In years past, whether a buyer wanted to purchase a single family home or a condo, the mortgage process was very similar. But today, especially in the Las Vegas area, things have changed.

When a lender considers whether to approve a mortgage on a condo, the lender will ascertain that the community in which the condo is located is on the FNMA approved list. A community will not make the approved list if too high of a percentage of units are non-owner occupied, or if too high of a percentage of units are delinquent with their periodic assessments. In either case, it would be considered too risky for the lender.

This was never much of a problem until the last few years.
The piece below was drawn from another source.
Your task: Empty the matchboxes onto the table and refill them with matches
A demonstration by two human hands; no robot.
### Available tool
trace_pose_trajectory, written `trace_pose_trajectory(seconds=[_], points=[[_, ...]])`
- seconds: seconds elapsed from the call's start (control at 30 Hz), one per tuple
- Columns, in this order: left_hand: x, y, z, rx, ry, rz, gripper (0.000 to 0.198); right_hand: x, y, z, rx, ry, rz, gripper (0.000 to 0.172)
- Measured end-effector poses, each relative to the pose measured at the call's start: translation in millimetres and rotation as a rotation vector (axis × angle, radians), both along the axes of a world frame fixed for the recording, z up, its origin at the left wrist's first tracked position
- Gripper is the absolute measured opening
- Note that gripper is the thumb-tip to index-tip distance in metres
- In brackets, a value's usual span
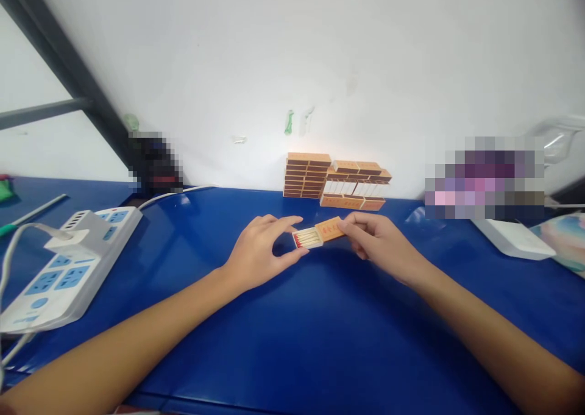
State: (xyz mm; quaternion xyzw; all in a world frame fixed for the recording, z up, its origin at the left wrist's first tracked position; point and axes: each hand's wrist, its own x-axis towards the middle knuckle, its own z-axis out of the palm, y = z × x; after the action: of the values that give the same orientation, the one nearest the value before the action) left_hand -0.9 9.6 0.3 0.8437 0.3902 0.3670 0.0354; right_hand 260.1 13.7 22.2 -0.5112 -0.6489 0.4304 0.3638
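A matchbox (329,228) with an orange sleeve is held above the blue table. Its white inner tray is slid partway out to the left, and red-tipped matches (308,238) lie side by side in it. My right hand (375,238) pinches the right end of the sleeve between thumb and fingers. Around the tray's left end, my left hand (258,247) is open, thumb and index finger apart; I cannot tell whether its other fingers touch the tray. Behind, against the wall, stand stacked matchboxes (307,176) and a second stack (356,186) beside them.
A white power strip (77,296) with a plugged-in adapter (80,235) and cable lies at left on the blue table (292,342). A white box-like device (514,239) sits at right. Blurred-out patches hide items at both sides. The white wall (274,55) closes off the back.
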Motion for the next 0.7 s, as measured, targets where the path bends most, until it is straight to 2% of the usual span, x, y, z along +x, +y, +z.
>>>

Now, the number of approved condo communities is smaller than the number of communities that have fallen off the list.

So, if a community in which a buyer wants to finance a unit is not approved, the buyer will not be able to get a new mortgage.

The result of this is that most condos in the Las Vegas area now need to be purchased with cash, except for those located in still-approved communities.

One of the ironies in all of this, in my opinion, is that most buyers who intend to occupy their units do not have enough cash; rather, it is investors who have enough cash and are buying up most of the condo units. This only further exacerbates the problem.

In the last couple of years, I have been saying in my training classes that smart real estate agents, when working with prospective condo buyers, need to think in reverse. In other words, traditionally, agents would show condo units to their buyers, then the buyers would apply for mortgages and hope that the communities qualified for financing. Now, I suggest that agents obtain a list of approved communities, then only show units there. Unless a buyer is willing and able to pay cash, it would be prudent to show approved condos only.

Various government web sites, such as HUD, have lists that they post on their web sites, but the lists can be outdated and inaccurate. Therefore, I recommend that agents turn to their preferred lenders in order to check the current list.